**ACTIVITY**
In how many lines of the data does the word "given" appear? Give the number by itself.

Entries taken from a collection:
=== Begin Enclosure ===
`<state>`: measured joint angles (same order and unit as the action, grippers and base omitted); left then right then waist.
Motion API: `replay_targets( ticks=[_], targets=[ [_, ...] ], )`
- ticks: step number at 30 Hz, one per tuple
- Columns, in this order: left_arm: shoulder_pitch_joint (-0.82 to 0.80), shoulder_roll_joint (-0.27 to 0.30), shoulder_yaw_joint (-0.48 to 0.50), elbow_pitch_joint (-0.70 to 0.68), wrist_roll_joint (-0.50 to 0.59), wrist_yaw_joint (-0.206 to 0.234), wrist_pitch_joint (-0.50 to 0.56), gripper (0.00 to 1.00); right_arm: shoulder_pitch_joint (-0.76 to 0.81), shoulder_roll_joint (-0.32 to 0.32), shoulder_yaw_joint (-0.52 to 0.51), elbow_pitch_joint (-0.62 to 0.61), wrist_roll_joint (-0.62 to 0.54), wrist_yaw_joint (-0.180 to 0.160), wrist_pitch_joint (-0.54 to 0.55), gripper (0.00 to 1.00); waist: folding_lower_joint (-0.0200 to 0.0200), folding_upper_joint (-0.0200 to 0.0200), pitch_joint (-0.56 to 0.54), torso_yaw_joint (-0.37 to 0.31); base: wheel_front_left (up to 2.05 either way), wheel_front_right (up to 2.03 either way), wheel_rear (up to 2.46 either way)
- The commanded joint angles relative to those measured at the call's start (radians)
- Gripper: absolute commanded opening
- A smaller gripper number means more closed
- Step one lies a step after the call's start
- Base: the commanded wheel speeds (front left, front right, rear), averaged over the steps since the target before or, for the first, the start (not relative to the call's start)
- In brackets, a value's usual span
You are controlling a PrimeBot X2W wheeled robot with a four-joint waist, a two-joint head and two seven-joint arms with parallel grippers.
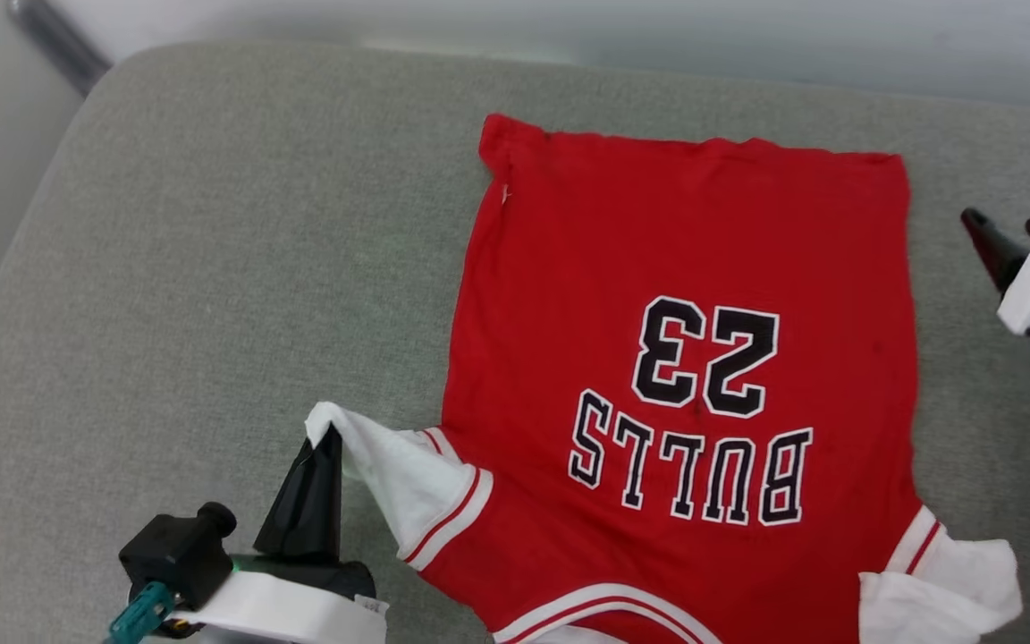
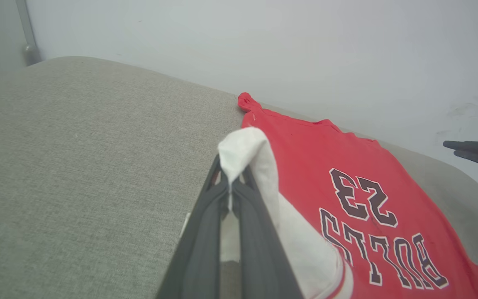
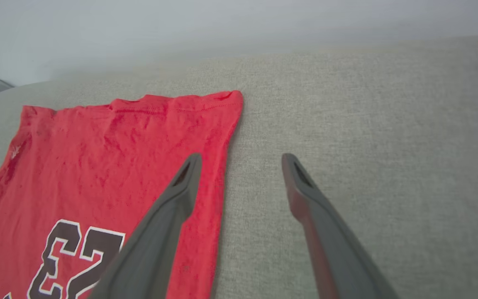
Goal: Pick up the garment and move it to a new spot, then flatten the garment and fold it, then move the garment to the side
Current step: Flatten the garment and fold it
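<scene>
Grey woven upholstery [image 1: 211, 268] is carrying everything, and nearest the robot the left gripper [image 1: 329, 436] is pinching the tip of a white short sleeve [image 1: 390, 478], its dark jaws clamping tight on the cloth. Beyond it the red jersey shirt [image 1: 685, 268] with black white-edged "BULLS" and "23" lettering is lying flat, print up, hem toward the pale wall [image 2: 264, 41], while the right gripper [image 3: 241, 160] is hovering beside its right edge, jaws spread wide and holding nothing
</scene>
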<state>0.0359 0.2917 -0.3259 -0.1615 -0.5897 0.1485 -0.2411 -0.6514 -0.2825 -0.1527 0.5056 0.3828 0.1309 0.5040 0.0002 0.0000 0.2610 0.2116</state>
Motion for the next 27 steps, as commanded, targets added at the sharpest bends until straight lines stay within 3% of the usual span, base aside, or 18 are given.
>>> replay_targets(
  ticks=[1,5,11,17,23,24,25,27],
  targets=[
    [-0.015,-0.007,-0.003,-0.005,0.007,-0.005,-0.006,0.00,-0.029,-0.008,0.000,0.009,-0.009,0.000,0.014,1.00,-0.0002,0.0000,0.061,0.056,0.00,0.00,0.00],
    [-0.053,-0.030,-0.010,-0.020,0.017,-0.031,-0.016,0.00,-0.175,-0.044,-0.023,0.083,-0.056,0.000,0.144,1.00,-0.0002,0.0000,0.127,0.099,0.00,0.00,0.00],
    [-0.099,-0.070,-0.015,-0.026,0.027,-0.071,-0.022,0.00,-0.322,-0.063,-0.066,0.141,-0.151,0.000,0.247,1.00,-0.0002,0.0000,0.215,0.152,0.00,0.00,0.00],
    [-0.130,-0.094,-0.011,-0.007,0.041,-0.113,-0.025,0.00,-0.387,-0.044,-0.098,0.187,-0.227,0.000,0.301,1.00,-0.0002,0.0000,0.280,0.164,0.00,0.00,0.00],
    [-0.144,-0.121,0.012,0.006,0.059,-0.141,-0.026,0.00,-0.356,-0.012,-0.133,0.280,-0.278,-0.001,0.394,1.00,-0.0002,0.0000,0.306,0.159,0.00,0.00,0.00],
    [-0.143,-0.125,0.016,0.010,0.060,-0.145,-0.026,0.00,-0.347,-0.006,-0.144,0.294,-0.288,-0.001,0.418,0.37,-0.0002,0.0000,0.305,0.157,0.00,0.00,0.00],
    [-0.142,-0.129,0.020,0.013,0.063,-0.149,-0.026,0.00,-0.339,0.000,-0.154,0.305,-0.297,-0.001,0.440,0.00,-0.0002,0.0000,0.304,0.156,0.00,0.00,0.00],
    [-0.139,-0.134,0.027,0.022,0.070,-0.155,-0.026,0.00,-0.335,0.013,-0.169,0.311,-0.309,-0.001,0.463,0.00,-0.0002,0.0000,0.298,0.153,0.00,0.00,0.00]
  ],
)
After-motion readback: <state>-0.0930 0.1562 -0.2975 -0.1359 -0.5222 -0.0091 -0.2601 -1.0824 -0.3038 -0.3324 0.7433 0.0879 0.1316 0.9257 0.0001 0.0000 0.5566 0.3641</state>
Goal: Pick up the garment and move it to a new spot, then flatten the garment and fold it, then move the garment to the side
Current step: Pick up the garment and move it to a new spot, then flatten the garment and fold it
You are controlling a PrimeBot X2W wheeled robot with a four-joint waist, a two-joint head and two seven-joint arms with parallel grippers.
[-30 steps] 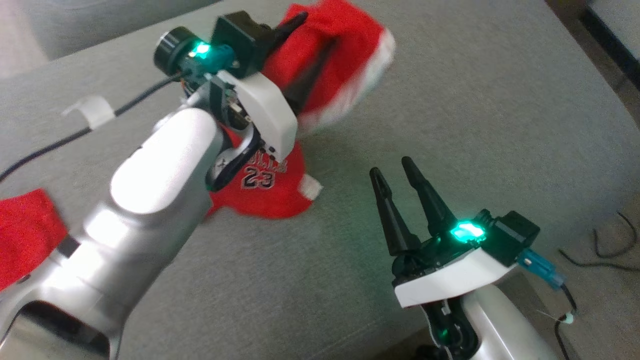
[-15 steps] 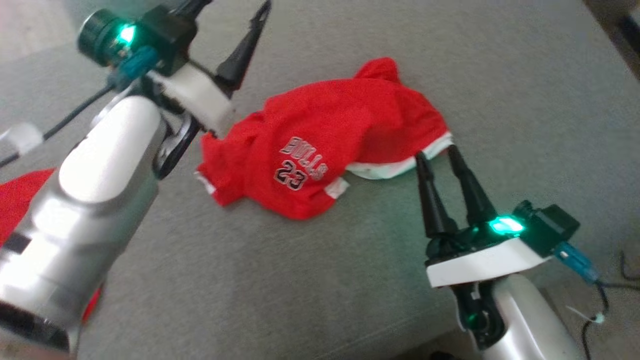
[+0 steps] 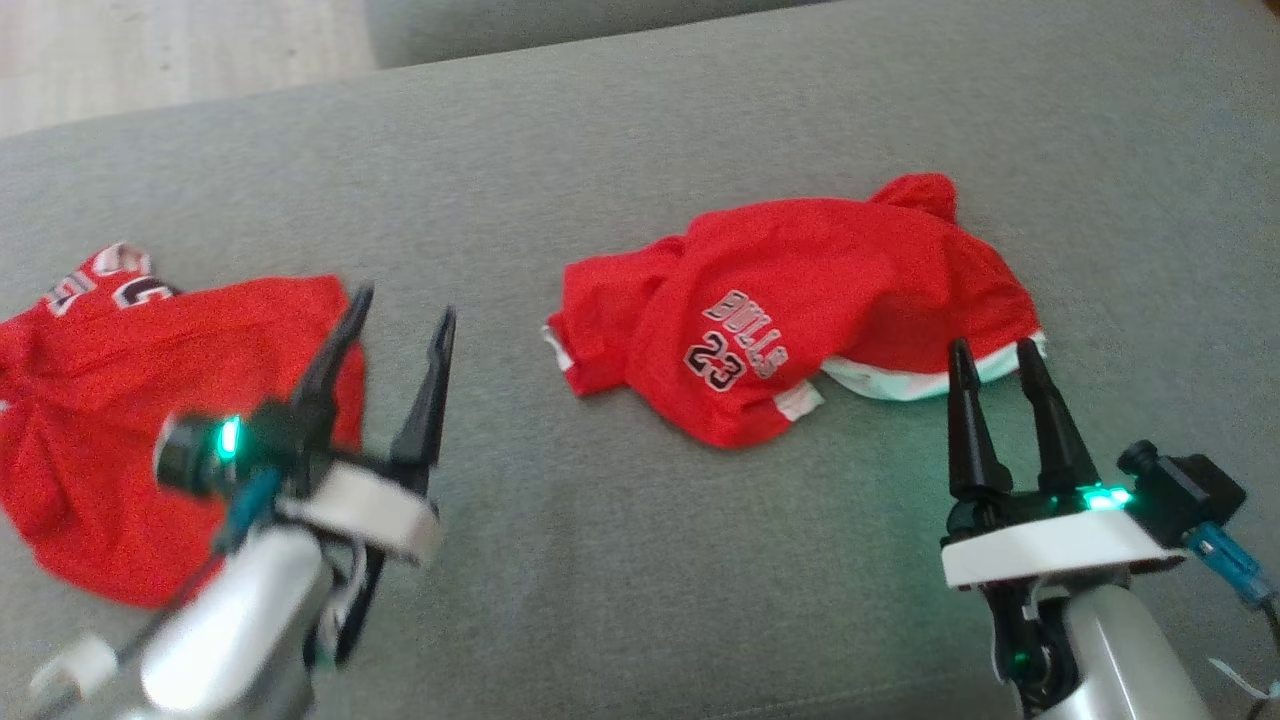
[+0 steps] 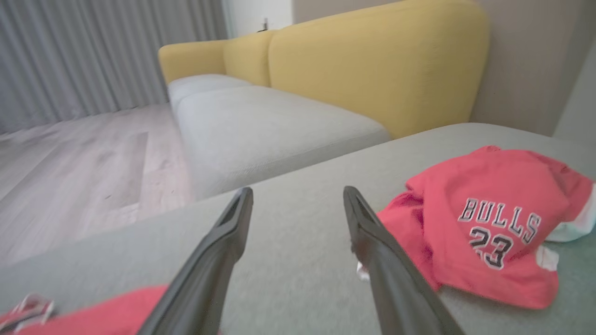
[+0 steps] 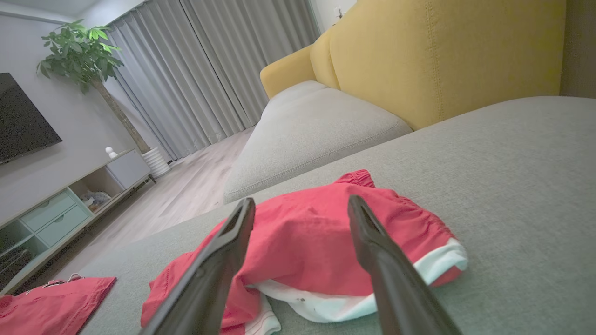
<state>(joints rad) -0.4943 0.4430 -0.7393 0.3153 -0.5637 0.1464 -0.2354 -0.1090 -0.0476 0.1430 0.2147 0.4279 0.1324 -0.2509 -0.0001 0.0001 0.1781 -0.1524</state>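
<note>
Red garment, crumpled on grey cushion, white hem just beside tips of R claw, spread wide, empty. L claw likewise wide apart, gripping nothing, over edge of 2nd red shirt.

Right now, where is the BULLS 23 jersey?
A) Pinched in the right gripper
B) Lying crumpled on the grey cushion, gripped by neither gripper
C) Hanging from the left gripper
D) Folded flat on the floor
B: the jersey lies bunched on the grey cushion. The left gripper is open off to its side, and the right gripper is open near its white hem.
</note>
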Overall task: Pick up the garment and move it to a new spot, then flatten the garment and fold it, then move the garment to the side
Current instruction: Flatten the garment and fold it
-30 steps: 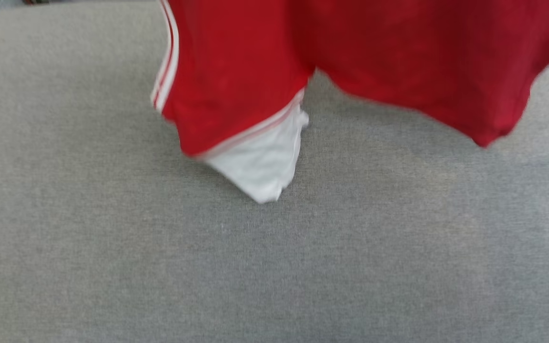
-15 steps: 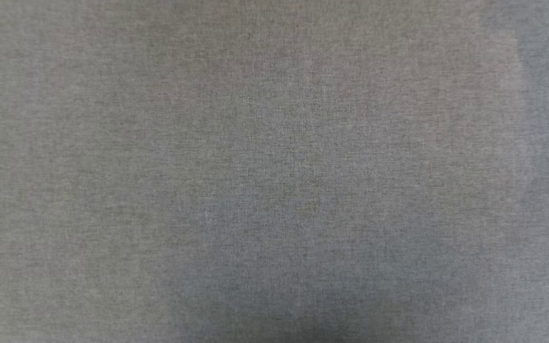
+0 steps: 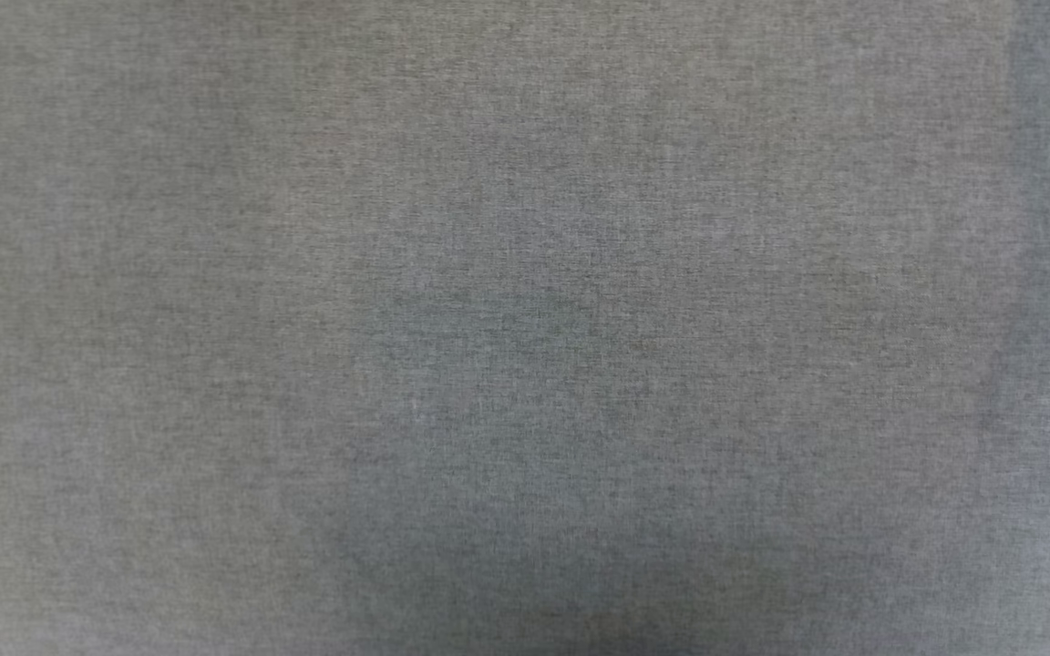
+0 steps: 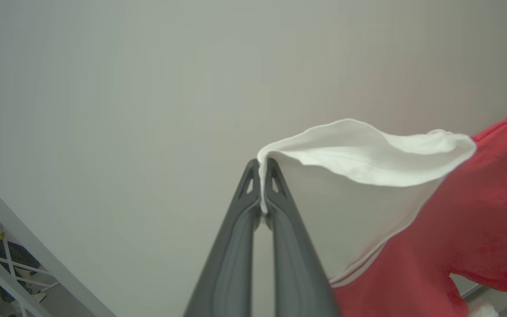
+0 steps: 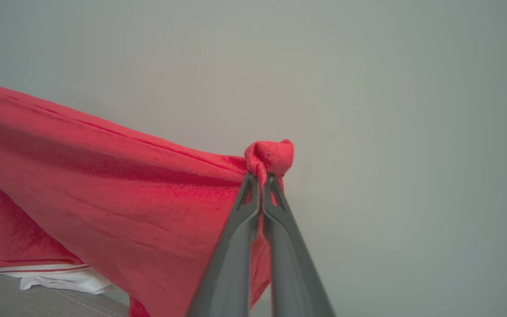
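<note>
The left gripper (image 4: 262,174) is pinching the edge of the shirt's white sleeve (image 4: 359,152), its jaws fully closed on the cloth. The right gripper (image 5: 261,179) is pinching a bunched red corner (image 5: 270,156) the same way, jaws pressed tight together. The shirt (image 5: 121,193) is hanging in the air between the two grippers, stretching as a red sheet against a pale wall (image 4: 148,88). In the right wrist view its lower part, with a striped trim (image 5: 38,267) and white cloth beneath, is trailing down toward the grey surface (image 5: 11,301). Whether it is touching there is unclear. A second ago the red body and a white sleeve were hanging across the top of the head view. Now that view is looking down on the grey surface where the cloth was. Either the arms are carrying the shirt higher or the head is tilting away, and the plain surface is giving no way to tell which. By my judgement the pick-up is done and the carry to a new spot is under way. Flattening, folding and the move aside are all waiting.
</note>
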Controlling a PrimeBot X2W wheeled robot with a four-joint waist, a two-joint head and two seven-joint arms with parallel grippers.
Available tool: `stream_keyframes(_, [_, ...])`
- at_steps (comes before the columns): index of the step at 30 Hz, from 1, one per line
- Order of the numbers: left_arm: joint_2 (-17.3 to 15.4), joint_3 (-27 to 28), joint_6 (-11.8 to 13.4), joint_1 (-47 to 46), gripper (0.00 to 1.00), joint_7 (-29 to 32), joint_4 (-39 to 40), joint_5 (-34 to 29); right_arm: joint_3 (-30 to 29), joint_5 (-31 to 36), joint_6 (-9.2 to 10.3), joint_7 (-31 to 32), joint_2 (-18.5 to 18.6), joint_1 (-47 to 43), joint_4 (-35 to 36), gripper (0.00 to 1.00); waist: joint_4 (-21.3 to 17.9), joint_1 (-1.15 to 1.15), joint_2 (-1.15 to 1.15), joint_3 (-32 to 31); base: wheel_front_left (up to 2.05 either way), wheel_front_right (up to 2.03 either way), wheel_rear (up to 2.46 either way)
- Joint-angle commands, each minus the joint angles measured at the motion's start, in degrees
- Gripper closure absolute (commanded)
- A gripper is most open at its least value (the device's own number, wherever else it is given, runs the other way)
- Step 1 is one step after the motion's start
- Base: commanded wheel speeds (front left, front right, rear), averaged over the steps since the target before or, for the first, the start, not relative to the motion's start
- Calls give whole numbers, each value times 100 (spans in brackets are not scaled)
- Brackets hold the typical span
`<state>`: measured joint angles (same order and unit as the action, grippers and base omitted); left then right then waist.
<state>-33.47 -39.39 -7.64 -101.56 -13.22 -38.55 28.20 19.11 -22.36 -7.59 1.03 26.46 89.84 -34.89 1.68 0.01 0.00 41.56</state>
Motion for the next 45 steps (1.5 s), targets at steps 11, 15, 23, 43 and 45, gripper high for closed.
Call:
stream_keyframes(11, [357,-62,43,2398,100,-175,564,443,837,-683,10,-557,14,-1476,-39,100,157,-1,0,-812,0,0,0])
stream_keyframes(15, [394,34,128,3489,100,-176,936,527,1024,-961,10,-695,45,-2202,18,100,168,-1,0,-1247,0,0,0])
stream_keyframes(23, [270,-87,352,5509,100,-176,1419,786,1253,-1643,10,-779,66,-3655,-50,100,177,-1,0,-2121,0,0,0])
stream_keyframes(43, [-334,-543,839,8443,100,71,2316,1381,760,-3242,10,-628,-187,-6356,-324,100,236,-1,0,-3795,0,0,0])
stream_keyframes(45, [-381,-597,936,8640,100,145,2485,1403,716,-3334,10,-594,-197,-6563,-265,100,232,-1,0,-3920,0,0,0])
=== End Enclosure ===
**ANSWER**
2